Haruna tidak bisa berkata apa-apa lagi. Dia segera menerobos kerumunan dan terkejut melihat Anggi, Vivi, dan Kiara diikat di kursi dan ayahnya, Kamal, bersujud di depan ketua preman.
"Pa! Apa yang kalian lakukan. Lepaskan keluargaku!" Haruna berteriak memanggil ayahnya dan menarik baju ketua preman. Tetapi ketua preman itu menepis tangan Haruna sampai tersungkur.
"HARUNA!" Anggi dan Kamal berteriak bersamaan saat melihat Haruna tersungkur dan menabrak dinding.
"Aku peringatkan sekali lagi, batas waktu kalian besok malam jam 7. Jika kalian belum menyiapkan uangnya, bersiaplah menerima hukumannya!"
"Bukannya lusa, kenapa kalian mengurangi batas waktu yang kalian berikan?" tanya Haruna. Namun kelima preman itu tidak menjawab dan berlalu pergi meninggalkan rumah Haruna. Para tetangga menyingkir dan memberi jalan untuk para preman. Mereka saling berbisik dan bergosip mengenai keluarga Haruna. Mereka membubarkan diri dari rumah Haruna.

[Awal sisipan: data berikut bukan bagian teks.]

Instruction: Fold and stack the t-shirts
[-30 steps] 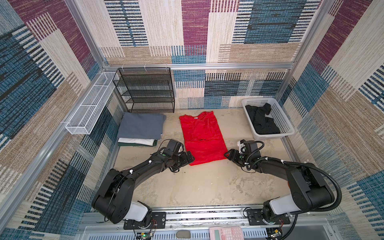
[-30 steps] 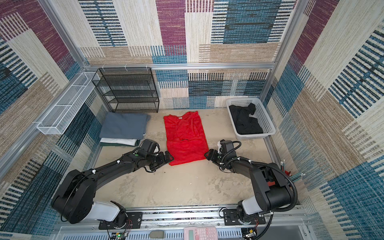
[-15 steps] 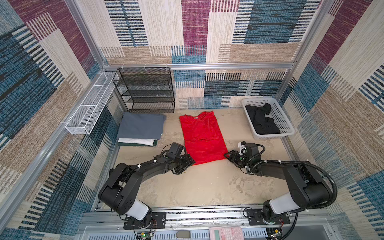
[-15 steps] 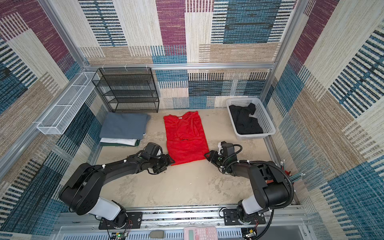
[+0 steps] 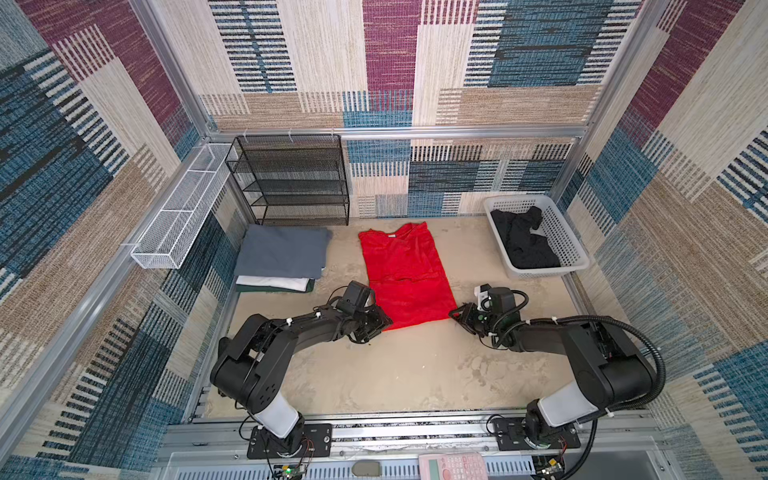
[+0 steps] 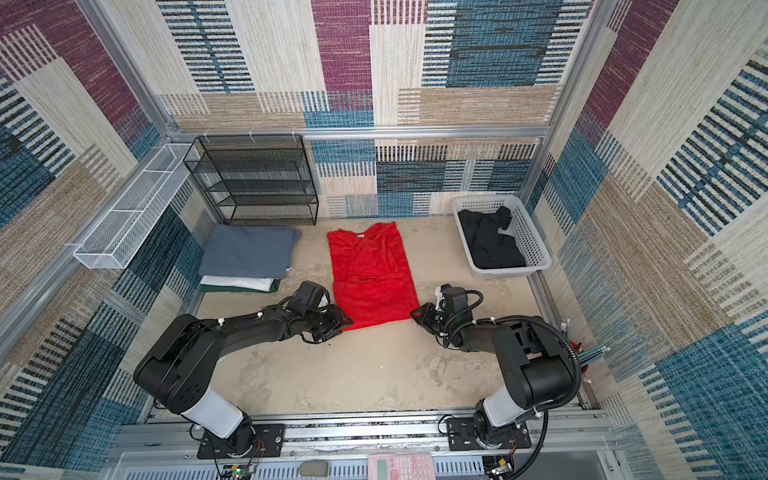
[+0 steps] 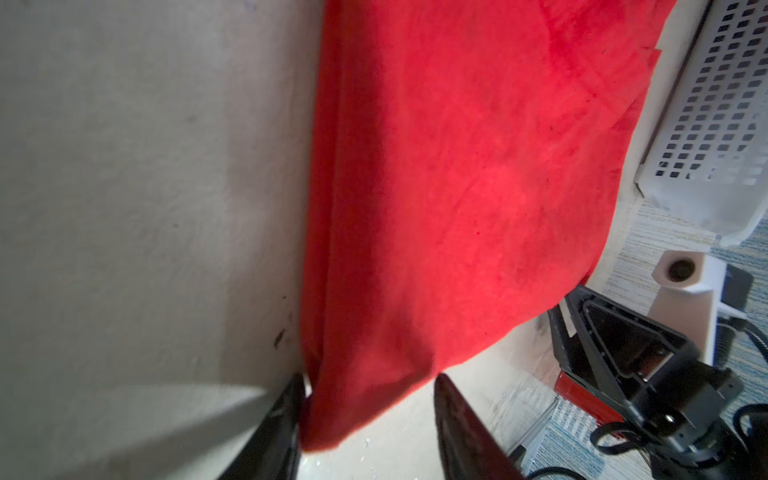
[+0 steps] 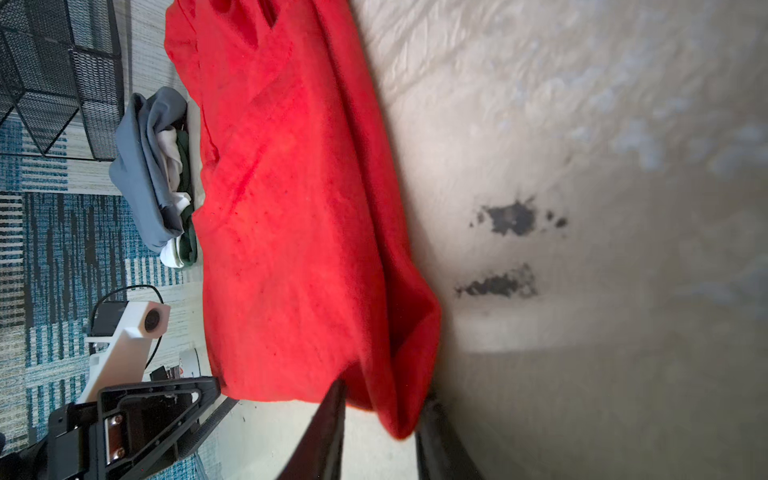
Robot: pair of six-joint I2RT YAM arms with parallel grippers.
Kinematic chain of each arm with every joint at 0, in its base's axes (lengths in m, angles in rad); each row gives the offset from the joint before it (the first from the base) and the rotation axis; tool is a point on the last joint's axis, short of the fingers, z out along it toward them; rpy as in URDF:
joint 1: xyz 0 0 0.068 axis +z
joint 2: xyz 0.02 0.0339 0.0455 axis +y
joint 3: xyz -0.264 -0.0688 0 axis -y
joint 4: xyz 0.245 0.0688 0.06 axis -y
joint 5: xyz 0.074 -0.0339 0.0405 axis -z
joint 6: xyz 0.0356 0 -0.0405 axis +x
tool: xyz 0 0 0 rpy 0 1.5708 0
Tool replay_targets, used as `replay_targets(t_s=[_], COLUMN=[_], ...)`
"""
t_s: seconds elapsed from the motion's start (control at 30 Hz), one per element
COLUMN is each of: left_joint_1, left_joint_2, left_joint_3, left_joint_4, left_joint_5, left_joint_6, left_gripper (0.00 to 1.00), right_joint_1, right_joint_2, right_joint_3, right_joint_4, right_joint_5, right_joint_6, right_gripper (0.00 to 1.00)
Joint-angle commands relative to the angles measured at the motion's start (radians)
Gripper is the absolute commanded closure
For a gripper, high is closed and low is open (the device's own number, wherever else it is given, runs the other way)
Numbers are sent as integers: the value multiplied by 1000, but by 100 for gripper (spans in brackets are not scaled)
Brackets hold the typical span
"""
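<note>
Sandy tabletop fills the cell floor. Mid-table lies the red shirt, folded to a long strip, hem nearest the arms. A grey shirt tops the folded stack beside it. A black shirt waits crumpled in the basket. Three look done, two remain. The left gripper straddles one hem corner, jaws apart; the right gripper looks clamped on the other.

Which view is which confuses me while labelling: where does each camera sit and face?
Top view: high above the bases, looking down; red t-shirt, left arm, right arm.
Top view: beside it, same scene, basket.
Left wrist: on left arm, facing shirt corner past left gripper.
Right wrist: likewise, past right gripper.
All share the shirt.
</note>
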Motion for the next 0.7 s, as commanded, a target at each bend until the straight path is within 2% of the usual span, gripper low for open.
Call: replay_targets(t_s=[0.0, 0.07, 0.3, 0.43, 0.53, 0.67], left_joint_1=[5, 7, 17, 27, 31, 32], left_joint_2=[20, 32, 42, 39, 39, 42], left_joint_3=[24, 39, 61, 67, 73, 94], left_joint_4=[-75, -91, -121, -143, -158, -181], left_joint_5=[-28, -30, -35, -42, -47, -50], left_joint_6=[29, 40, 62, 71, 80, 99], left_gripper=[53, 57, 64, 84, 88, 99], right_joint_1=[-1, -1, -2, -2, -3, -3], right_joint_2=[9, 14, 14, 8, 7, 8], right_joint_3=[9, 12, 20, 23, 25, 26], right_joint_4=[1, 1, -3, -13, -16, -8], right_joint_5=[4, 9, 16, 22, 24, 6], right_joint_6=[1, 0, -2, -13, -19, -11], right_gripper=[76, 80, 86, 95, 100, 100])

Kamal membuka ikatan tali Anggi dan Haruna membuka ikatan Vivi dan Kiara. Haruna memeluk Kiara dan Vivi dengan khawatir.
"Ma, Mama tidak sakit kan? Tadi Mama nabrak tembok."
"Mama baik-baik saja, sayang. Kia dan Tante Vivi bagaimana? Apa ada yang sakit?"
"Tidak, Kak. Mereka hanya mengikat kami." Vivi bangun dan melihat keadaan ibunya yang terdiam kaku. Anggi syok karena tiba-tiba saja mereka diancam oleh preman. Kamal belum menceritakan kejadian di kedai tadi pagi pada Anggi. Kamal takut jika Anggi terkejut mendengarnya. Kini Anggi sudah tahu dan Kamal pun menceritakan semuanya pada Anggi dan Vivi.
"Kakak sudah tahu masalah ini?" tanya Vivi.
"Ya."
Vivi menghempaskan tubuhnya duduk di sofa. Ia tidak mengerti ada apa sebenarnya dengan takdir yang kejam ini. Mereka tidak pernah melukai atau mencelakai orang lain. Lalu kenapa ada orang yang tega berbuat jahat pada keluarga mereka. Hutang yang seharusnya hanya dua puluh juta kini menjadi dua miliar. Itu sama saja dengan membunuh keluarga mereka. Karena mereka pasti tidak akan sanggup membayar uang itu. Mereka hanya bisa duduk melamun.